Thanks for the great comments, Meni and gigabyte. Sorry about being discombobulated. It is because I don't have a full understanding yet. For now, I will keep the first post as is because I like how the discussion is going. Later (once other posters have sorted me out sufficiently), I will edit the intro.

What is important about the current system (and the proof-of-stake solution I am imagining) is that you don't need to aggregate votes from multiple nodes before signing individual blocks. Aggregation emerges from competition to lengthen the blockchain. The longer blockchain is the valid chain.

Here is an analogy which might help.

Currently, miners finds a solution to minimization problem (1) with a value under the difficulty criteria. They submit this to sign block 1. After block 1, the minimization problem (1) changes to minimization problem (2). Subsequent signers may choose to confirm the validity of this block (or not). If they choose to confirm validity, they find a solution to the minimization problem (2), and use this to sign block 2. Alternately, they can reject validity. To do this, they find a solution to minimization problem (1) and use this to sign block (1). The new signature creates an alternate sequence of blocks (block 1 and block 2) vs. (block 1 and block 2a). The client treats the longest sequence of blocks as the valid sequence.

Consider an alternative to hashing:

Multiple miners find solutions to minimization problem (1). They find a range of minimum values (some very low-some high). They use these minimum values to vote on block 1. Votes associated with a low minimum value are assigned heavy weight. Votes with a high minimum value are signed low weight. If the value-weighted majority agrees that block 1 is valid, then block 1 is signed. Otherwise, block 1 is not signed.

What is wrong with this alternative? (and by analogy what might be wrong with Meni's proof-of-stake solution)

You need to collect information from many miners before you can add to the chain.

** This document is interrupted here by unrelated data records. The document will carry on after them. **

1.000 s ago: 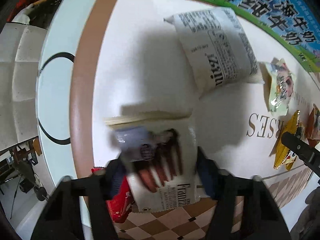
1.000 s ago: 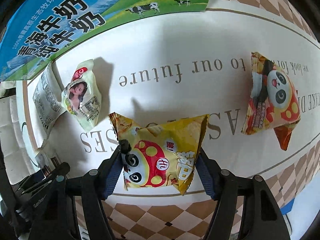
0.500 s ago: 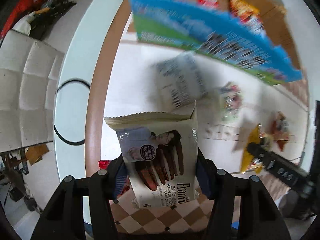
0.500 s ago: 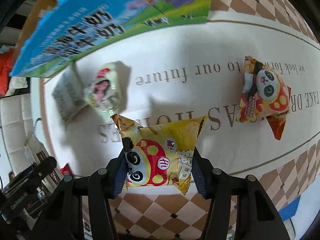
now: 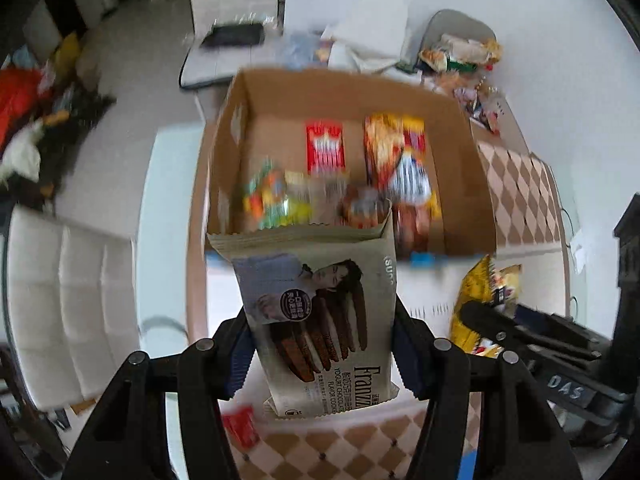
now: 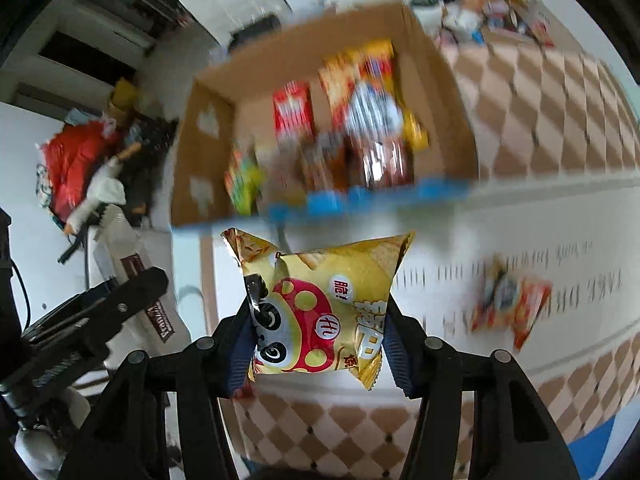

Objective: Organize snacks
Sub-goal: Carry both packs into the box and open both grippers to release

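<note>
My left gripper (image 5: pixel 322 344) is shut on a beige Franzzi cookie packet (image 5: pixel 320 312) and holds it up above the table, in front of an open cardboard box (image 5: pixel 236 120). My right gripper (image 6: pixel 318 344) is shut on a yellow panda snack bag (image 6: pixel 320 308), also raised before the same box (image 6: pixel 200 128). The box holds several snack packs, blurred. The yellow bag also shows at the right in the left wrist view (image 5: pixel 486 304). The cookie packet shows at the left in the right wrist view (image 6: pixel 156 312).
An orange panda snack bag (image 6: pixel 512 304) lies on the white tablecloth to the right. A small red packet (image 5: pixel 240 430) lies at the table's front left edge. White chairs (image 5: pixel 68 300) stand left of the table. Clutter lies on the floor beyond.
Both grippers have lifted their packets off the table and tilted up towards the box, which now shows its open inside. The white bag and green packet have left view.
</note>
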`<state>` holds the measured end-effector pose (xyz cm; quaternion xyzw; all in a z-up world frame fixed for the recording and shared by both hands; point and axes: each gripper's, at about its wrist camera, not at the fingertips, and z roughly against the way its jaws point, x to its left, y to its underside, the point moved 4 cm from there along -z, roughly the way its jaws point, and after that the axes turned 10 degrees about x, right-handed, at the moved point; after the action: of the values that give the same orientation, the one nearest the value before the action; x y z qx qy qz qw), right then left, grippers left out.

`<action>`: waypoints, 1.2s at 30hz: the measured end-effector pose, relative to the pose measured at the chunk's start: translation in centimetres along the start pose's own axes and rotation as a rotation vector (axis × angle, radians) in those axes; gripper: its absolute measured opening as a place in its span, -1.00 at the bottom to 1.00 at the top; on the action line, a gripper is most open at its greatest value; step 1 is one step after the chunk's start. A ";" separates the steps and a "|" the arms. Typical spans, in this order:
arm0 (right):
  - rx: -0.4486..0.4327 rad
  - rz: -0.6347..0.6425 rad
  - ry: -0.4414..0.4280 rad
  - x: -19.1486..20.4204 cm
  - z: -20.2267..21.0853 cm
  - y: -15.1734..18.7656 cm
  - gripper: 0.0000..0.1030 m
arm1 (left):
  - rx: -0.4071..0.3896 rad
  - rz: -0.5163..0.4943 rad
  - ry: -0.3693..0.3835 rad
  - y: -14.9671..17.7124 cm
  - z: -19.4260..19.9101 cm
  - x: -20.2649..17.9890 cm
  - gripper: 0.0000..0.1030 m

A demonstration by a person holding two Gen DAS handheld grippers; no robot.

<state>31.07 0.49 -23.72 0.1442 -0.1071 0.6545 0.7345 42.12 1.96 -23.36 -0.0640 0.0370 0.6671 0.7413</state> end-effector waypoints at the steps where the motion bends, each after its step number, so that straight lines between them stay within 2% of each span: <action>1: -0.022 0.004 0.003 0.4 0.7 -1.7 0.14 | -0.008 -0.008 -0.014 -1.3 0.1 0.1 0.11; 6: -0.063 0.032 0.032 2.5 0.6 -8.9 0.14 | 0.022 -0.025 -0.068 -8.4 -1.5 1.1 0.11; 10: -0.042 0.049 0.047 3.8 -1.9 -14.2 0.15 | 0.100 -0.024 -0.098 -13.6 -5.0 2.5 0.11; 16: 0.005 0.051 0.074 4.4 -6.9 -19.7 0.15 | 0.222 0.003 -0.083 -18.4 -10.0 4.1 0.11; 25: 0.070 0.029 0.093 3.7 -12.2 -23.0 0.17 | 0.334 -0.017 -0.095 -20.2 -14.1 4.4 0.15; 27: 0.100 0.027 0.101 3.4 -13.2 -23.4 0.26 | 0.361 -0.001 -0.080 -20.0 -14.7 4.3 0.15; 29: 0.131 0.024 0.112 3.0 -14.1 -23.5 0.76 | 0.345 -0.013 -0.088 -20.0 -14.8 4.1 0.22; 31: 0.136 0.033 0.126 2.9 -14.5 -23.6 0.81 | 0.332 -0.023 -0.087 -20.0 -14.6 3.8 0.35; 36: 0.135 0.031 0.144 2.3 -14.4 -23.7 0.81 | 0.309 -0.012 -0.088 -20.1 -14.0 4.0 0.35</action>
<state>54.44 5.26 -38.06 0.1445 -0.0118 0.6801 0.7186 62.93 1.80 -36.87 0.0797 0.1061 0.6513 0.7471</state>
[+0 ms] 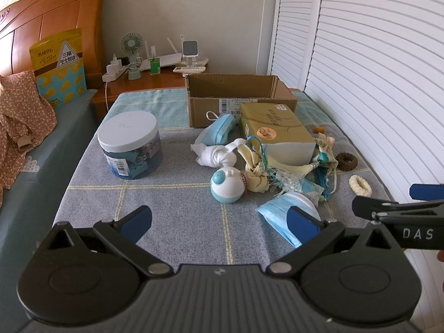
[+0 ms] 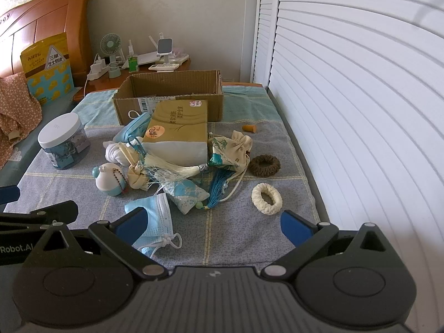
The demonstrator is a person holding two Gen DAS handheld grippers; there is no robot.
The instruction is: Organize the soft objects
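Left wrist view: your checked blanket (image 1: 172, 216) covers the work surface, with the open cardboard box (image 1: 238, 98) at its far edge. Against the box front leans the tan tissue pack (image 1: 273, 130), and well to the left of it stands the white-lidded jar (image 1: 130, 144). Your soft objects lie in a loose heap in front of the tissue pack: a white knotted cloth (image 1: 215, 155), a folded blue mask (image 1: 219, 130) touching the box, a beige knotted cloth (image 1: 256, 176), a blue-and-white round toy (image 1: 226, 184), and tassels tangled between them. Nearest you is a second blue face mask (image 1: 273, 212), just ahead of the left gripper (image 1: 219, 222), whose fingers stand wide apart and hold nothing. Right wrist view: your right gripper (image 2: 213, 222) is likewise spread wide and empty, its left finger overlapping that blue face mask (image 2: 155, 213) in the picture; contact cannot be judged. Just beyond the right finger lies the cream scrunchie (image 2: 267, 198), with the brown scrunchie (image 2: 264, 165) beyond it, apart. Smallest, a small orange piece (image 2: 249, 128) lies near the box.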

Meni's proof-of-stake solution has this same feature (except you need to collect info from many stakeholders). In this thread, Quantum Mechanic proposes proof-of-stake: https://bitcointalk.org/index.php?topic=27787.0. Hashcoin (and later Mike Hearn) object that collection of information from many stakeholders before block signing poses severe bandwidth and storage problems. I am not aware of a counterargument. My point is that proof-of-stake can operate the same way as proof-of-work. A miners' frequency of block signing can be determined by stake rather than work. No voting is required. Solutions come from individual miners and the length of a chain of solutions indicates chain validity. Since miners need to wait for confirmations to add solutions, it is not practical for individuals to sign multiple blocks in a row.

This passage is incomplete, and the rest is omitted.